Orthopedic impairment (OI) means a severe physical impairment that adversely affects a child's educational performance. The term includes impairments caused by a congenital anomaly, impairments caused by disease (e.g., poliomyelitis, bone tuberculosis, etc.), and impairments from other causes (e.g., cerebral palsy, amputations, and fractures or burns that cause contractures, etc.).
 
 
Other health impairment (OHI) means having limited strength, vitality or alertness, including a heightened alertness to environmental stimuli, that results in limited
alertness with respect to the educational environment, that--
(i)  Is due to chronic or acute health problems such as asthma, attention deficit disorder
     or attention deficit hyperactivity disorder, diabetes,epilepsy, a heart condition,
     hemophilia, lead poisoning, leukemia, nephritis, rheumatic fever, sickle cell anemia,
     and Tourette’s Syndrome, etc.; and
(ii) Adversely affects a child's educational performance.
 
Specific learning disability (SLD)
(i)  General. Means a disorder in one or more of the basic psychological processes
     involved in understanding or in using language, spoken or written, that may manifest
     itself in the impaired ability to listen, think, speak, read, write, spell, or to do
     mathematical calculations, including conditions such as perceptual disabilities, brain
     injury, minimal brain dysfunction, dyslexia, and developmental aphasia.
(ii) Disorders not included.

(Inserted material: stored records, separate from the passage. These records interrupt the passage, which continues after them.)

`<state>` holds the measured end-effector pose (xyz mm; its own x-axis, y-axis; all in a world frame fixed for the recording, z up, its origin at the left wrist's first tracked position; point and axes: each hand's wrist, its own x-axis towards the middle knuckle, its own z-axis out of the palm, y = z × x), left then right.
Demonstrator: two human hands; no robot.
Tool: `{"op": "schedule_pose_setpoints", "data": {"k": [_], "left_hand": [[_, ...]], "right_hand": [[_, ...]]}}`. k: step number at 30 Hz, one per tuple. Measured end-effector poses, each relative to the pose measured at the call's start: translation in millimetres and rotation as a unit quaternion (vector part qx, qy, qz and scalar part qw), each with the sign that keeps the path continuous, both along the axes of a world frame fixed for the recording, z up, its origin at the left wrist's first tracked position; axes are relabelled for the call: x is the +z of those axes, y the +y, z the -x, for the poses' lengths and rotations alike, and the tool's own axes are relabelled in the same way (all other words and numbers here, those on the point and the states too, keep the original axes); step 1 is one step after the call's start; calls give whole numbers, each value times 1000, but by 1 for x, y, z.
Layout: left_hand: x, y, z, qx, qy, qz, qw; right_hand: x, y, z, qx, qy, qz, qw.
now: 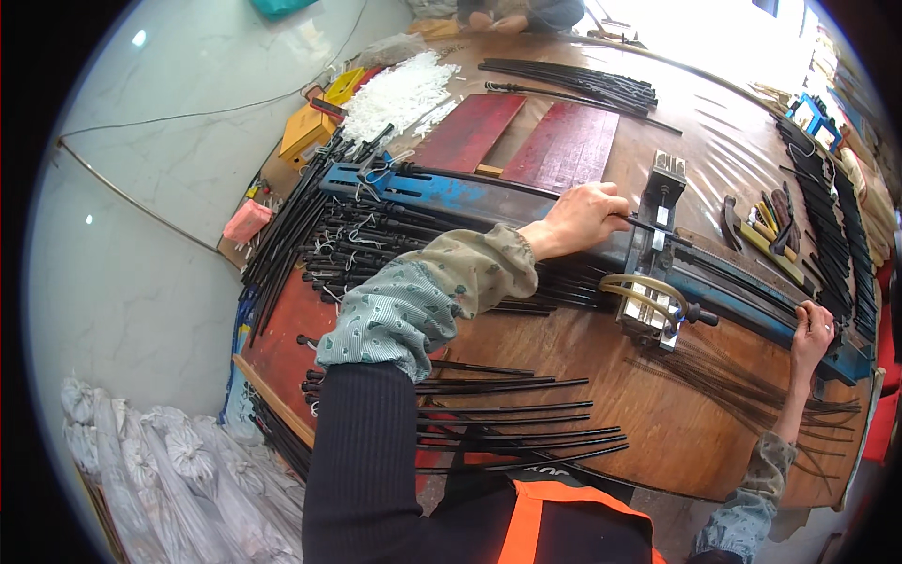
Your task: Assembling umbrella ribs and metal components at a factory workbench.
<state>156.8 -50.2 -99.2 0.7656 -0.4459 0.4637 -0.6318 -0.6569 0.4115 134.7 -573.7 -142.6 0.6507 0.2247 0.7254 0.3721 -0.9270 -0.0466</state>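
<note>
A long blue metal rail (442, 193) crosses the table, carrying a fixture with a silver-and-black upper block (665, 188) and a lower metal block (646, 315) with yellowish hoses (639, 279). My left hand (581, 221) is closed in a pinch on a thin black rod (641, 224) just left of the fixture. Along the rail's right part the dark rod length (733, 270) runs toward my right hand (812, 336). That hand's fingers are closed at the rod's far right end, above the rail; the fingertips are partly hidden.
Bundled black rods (362, 244) with white strings lie left; more loose rods (517, 409) are nearer me. Thin dark wires (742, 376) fan out at right. Red boards (564, 150), white small pieces (399, 94), a yellow box (305, 133) and hand tools (775, 221) lie beyond. Another person (521, 17) sits opposite.
</note>
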Motion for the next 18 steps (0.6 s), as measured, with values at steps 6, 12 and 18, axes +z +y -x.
{"op": "schedule_pose_setpoints", "data": {"k": [6,12,18], "left_hand": [[1,-4,-10,-36,-3,-53,998],[4,-13,-7,61,14,-162,985],[2,-20,-9,51,7,-171,984]], "right_hand": [[9,44,23,38,16,-3,999],[26,137,68,85,8,-9,996],[18,165,85,121,67,-35,990]]}}
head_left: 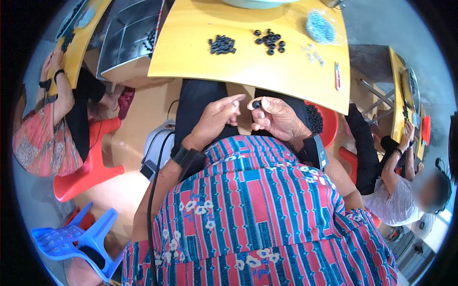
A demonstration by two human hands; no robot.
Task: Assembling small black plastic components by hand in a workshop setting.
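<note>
My right hand pinches a small black round piece, shaped like a knob or cap, between thumb and fingertips. Close by on the left, my left hand is held above my lap with one finger stretched toward that piece and the others loosely bent; nothing shows in it. On the yellow table in front of me lie a pile of small black parts and a looser group of black round pieces. To the right of these are scattered small clear pieces.
A clear bag of blue-and-white bits and a red-handled cutter lie on the table's right side. Beside my right knee stands a red basin of black parts. Co-workers sit left and right. A blue stool stands behind left.
</note>
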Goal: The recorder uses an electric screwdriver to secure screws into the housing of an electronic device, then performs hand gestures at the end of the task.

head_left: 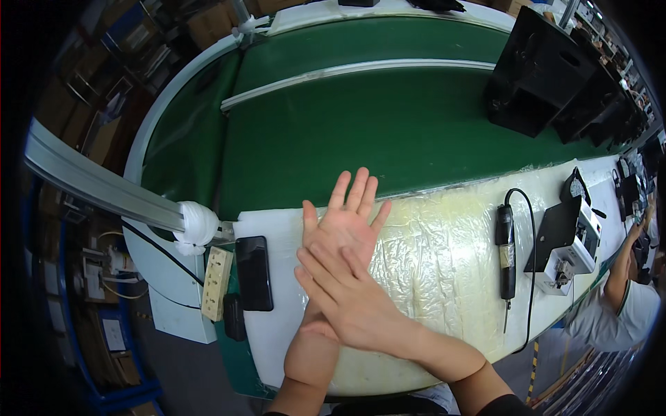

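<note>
Left hand (345, 230) is held palm up, fingers spread, nothing grasped. Right hand (361, 308) is laid across its lower palm; whether it's clasped can't be told. Phone (254, 274) is placed left of both; screwdriver (507, 256) is set well right.

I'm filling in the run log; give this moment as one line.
left hand: palm up, fingers spread | right hand: laid over left hand | corded screwdriver: lying right, untouched | black phone: lying left, untouched

Black cabinets (534, 78); green belt (361, 128); power strip (217, 283)
</note>
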The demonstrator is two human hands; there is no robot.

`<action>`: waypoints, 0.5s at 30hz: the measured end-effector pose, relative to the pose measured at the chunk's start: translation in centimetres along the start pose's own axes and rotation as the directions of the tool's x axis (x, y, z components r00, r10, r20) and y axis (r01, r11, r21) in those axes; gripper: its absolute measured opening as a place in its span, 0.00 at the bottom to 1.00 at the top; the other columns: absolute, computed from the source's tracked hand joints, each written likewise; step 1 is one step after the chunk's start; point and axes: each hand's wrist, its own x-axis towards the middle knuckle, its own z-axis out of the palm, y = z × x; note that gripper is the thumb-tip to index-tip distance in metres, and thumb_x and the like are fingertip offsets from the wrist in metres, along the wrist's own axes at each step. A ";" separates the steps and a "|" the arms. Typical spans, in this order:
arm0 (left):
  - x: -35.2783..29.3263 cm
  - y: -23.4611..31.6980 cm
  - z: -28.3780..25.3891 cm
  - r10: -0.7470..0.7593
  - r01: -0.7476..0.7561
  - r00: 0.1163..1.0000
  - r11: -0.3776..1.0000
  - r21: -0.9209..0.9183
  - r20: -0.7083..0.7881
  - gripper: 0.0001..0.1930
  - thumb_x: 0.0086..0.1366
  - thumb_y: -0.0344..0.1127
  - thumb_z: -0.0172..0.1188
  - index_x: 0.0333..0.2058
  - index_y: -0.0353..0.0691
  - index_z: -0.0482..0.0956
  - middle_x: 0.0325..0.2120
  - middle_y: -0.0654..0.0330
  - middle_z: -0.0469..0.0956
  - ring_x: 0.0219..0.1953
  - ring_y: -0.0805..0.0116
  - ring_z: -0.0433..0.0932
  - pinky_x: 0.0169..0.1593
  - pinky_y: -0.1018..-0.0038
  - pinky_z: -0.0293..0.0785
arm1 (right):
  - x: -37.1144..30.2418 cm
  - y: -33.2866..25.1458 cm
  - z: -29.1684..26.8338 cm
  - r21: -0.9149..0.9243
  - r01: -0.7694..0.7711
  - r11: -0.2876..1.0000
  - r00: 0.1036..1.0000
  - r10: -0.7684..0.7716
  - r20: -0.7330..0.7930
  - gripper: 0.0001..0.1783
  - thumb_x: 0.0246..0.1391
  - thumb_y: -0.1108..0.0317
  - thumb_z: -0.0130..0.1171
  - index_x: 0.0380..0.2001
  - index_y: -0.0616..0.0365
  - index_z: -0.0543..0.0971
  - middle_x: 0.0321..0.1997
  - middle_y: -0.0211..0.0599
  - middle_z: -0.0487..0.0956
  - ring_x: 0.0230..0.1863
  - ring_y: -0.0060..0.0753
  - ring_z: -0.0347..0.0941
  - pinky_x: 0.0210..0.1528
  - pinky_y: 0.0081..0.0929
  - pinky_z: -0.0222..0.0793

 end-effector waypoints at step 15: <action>-1.1 -3.7 3.0 -0.163 0.162 0.986 0.986 -0.034 -0.042 0.41 0.69 0.68 0.34 0.70 0.43 0.49 0.73 0.49 0.41 0.75 0.55 0.37 0.72 0.50 0.37 | -3.5 14.4 -3.7 -0.259 -0.787 0.560 0.561 0.475 -0.678 0.29 0.65 0.59 0.47 0.62 0.70 0.65 0.69 0.67 0.57 0.71 0.67 0.50 0.68 0.62 0.48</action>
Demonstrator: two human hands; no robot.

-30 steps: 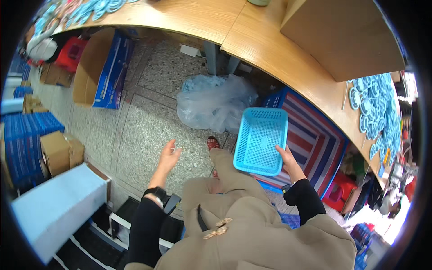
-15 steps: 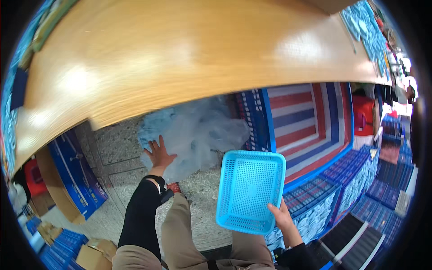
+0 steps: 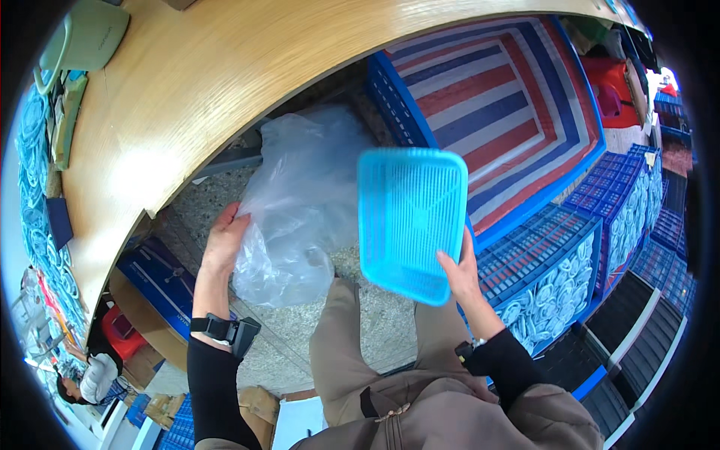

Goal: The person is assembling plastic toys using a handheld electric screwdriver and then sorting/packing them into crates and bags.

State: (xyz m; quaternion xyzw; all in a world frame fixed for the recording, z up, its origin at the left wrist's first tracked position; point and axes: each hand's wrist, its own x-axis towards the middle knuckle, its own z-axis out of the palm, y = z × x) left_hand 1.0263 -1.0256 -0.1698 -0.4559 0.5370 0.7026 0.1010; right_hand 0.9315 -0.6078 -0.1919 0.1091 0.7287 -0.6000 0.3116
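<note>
My left hand [image 3: 226,235] is closed on the edge of a large clear plastic bag [image 3: 292,195], which hangs loose and crumpled above the speckled floor. Pale blue shows through its upper part, but I cannot make out what is inside. In my right hand [image 3: 463,274] is a light blue plastic basket [image 3: 412,217], gripped by its lower right rim and tilted in front of my knees. Slots and holes cover its bottom and walls, and I see nothing lying in it.
A wooden table [image 3: 187,82] curves across the top left. Right of the bag stands a blue crate [image 3: 491,229] lined with striped sheeting. Blue crates of pale coiled parts [image 3: 547,292] are stacked at right. A blue carton [image 3: 161,277] and a seated person [image 3: 97,375] are at left.
My left hand has gone from spread fingers over the bag to gripping its edge, and the bag is pulled up. The basket sits higher in the picture, and the view has shifted.
</note>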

Specific learning disability does not include learning problems
     that are primarily the result of visual, hearing, or motor disabilities, of mental
     retardation, of serious emotional disturbance, or of environmental, cultural, or
     economic disadvantage.

 

 

Speech-language impairment (SI or SLI)
(i)  means a communication disorder, such as an impairment in fluency, articulation, 
     language, or voice/resonance, that adversely affects a child's educational performance.

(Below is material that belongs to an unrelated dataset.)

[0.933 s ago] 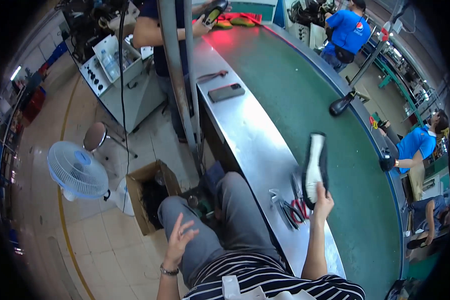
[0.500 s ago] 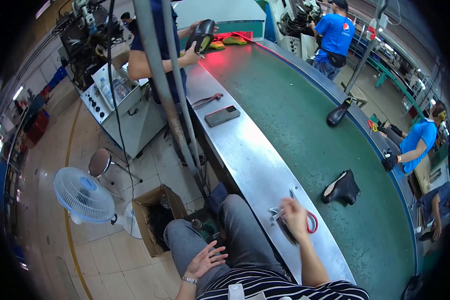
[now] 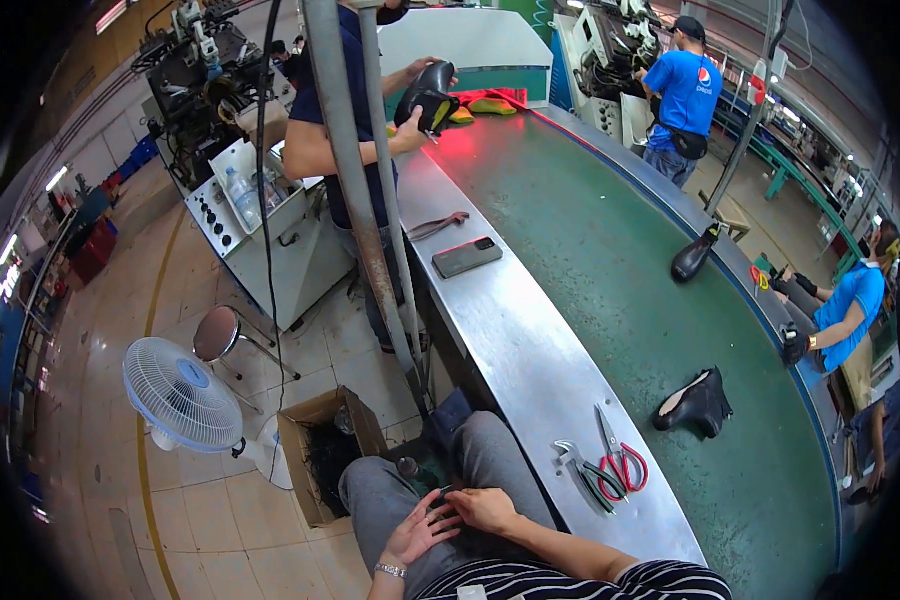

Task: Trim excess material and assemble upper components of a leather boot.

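Note:
Above my lap, my left hand (image 3: 425,532) is held palm up with its fingers stretched and apart, holding nothing I can see. My right hand (image 3: 485,510) is closed in a pinch right beside the left fingertips. What it grips, if anything, is too small to make out. To the right, on the metal edge of the bench (image 3: 530,350), lie red-handled scissors (image 3: 622,468) and, beside them, pincers (image 3: 588,478) with dark handles. A black shoe upper (image 3: 698,404) rests on the green belt (image 3: 610,290) beyond.
A phone (image 3: 468,257) and a brownish strap (image 3: 438,226) lie farther up the metal edge. Another black shoe (image 3: 694,254) sits on the belt. A co-worker holds a black shoe (image 3: 428,98). A fan (image 3: 182,395), a stool (image 3: 218,334) and a cardboard box (image 3: 300,450) stand left.
My right hand has left the tools on the metal edge and come over my lap to my left hand. The scissors and pincers now show uncovered. The whole view has shifted slightly.

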Tool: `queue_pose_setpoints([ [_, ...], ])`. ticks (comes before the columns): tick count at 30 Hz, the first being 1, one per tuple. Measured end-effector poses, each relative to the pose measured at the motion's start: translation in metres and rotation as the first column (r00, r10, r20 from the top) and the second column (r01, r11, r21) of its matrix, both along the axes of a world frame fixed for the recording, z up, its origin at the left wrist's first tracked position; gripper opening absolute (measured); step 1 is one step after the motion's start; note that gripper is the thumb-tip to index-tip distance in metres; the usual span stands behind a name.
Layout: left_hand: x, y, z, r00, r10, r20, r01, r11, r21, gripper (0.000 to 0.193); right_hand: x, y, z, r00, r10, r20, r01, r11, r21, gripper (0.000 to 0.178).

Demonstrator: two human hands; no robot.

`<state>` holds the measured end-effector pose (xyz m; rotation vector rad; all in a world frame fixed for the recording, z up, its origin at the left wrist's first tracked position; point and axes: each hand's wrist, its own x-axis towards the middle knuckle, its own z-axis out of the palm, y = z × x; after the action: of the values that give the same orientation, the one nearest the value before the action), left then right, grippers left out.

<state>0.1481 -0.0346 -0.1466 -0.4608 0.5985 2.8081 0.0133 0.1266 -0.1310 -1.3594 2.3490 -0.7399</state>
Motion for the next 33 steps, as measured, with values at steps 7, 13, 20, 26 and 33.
queue_pose_setpoints([
  [7, -0.010, 0.003, -0.001, 0.998, -0.066, -0.001, 0.066, 0.998, 0.021, 0.070, -0.002, 0.007, -0.007, 0.995, -0.101, -0.024, 0.100, 0.994, -0.046, 0.025],
  [13, -0.006, 0.005, -0.002, 1.000, -0.006, 0.024, 0.008, 0.997, -0.078, 0.064, -0.005, 0.000, 0.000, 0.994, -0.036, 0.100, 0.028, 0.996, 0.079, 0.022],
  [20, -0.006, 0.002, -0.008, 1.000, -0.018, -0.018, 0.018, 1.000, -0.022, 0.063, -0.004, 0.002, -0.004, 0.999, 0.009, 0.045, -0.010, 1.000, 0.019, 0.022],
  [26, -0.006, -0.002, -0.008, 0.996, -0.049, -0.071, 0.055, 0.994, 0.091, 0.061, 0.000, 0.000, -0.003, 0.999, -0.033, 0.044, 0.034, 0.999, -0.038, 0.015],
  [33, -0.013, 0.002, -0.001, 0.993, -0.052, 0.108, 0.059, 0.997, -0.058, 0.060, -0.001, 0.004, -0.006, 0.995, -0.086, 0.045, 0.086, 0.996, 0.015, 0.017],
])
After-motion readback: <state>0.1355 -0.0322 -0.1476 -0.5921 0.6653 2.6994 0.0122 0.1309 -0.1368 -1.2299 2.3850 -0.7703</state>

(ii) Language may include function of language (pragmatic), the content of language
     (semantic), and the form of language (phonologic, morphologic, and syntactic
      systems).
(iii) A speech or language impairment may result in a primary disability or it may be
      secondary to other disabilities.
 
Traumatic brain injury (TBI) means an acquired injury to the brain caused by an external physical force, resulting in total or partial functional disability or psychosocial impairment, or both, that adversely affects a child's educational performance. Traumatic brain injury applies to open or closed head injuries resulting in impairments in one or more areas, such as cognition; language; memory; attention; reasoning; abstract thinking; judgment; problem-solving; sensory, perceptual, and motor abilities; psychosocial behavior; physical functions; information processing; and speech. Traumatic brain injury does not apply to brain injuries that are congenital or degenerative, or to brain injuries induced by birth trauma.
 
Visual impairment (VI) including blindness means an impairment in vision that, even with correction, adversely affects a child's educational performance. The term includes both partial sight and blindness. A visual impairment is the result of a diagnosed ocular or cortical pathology.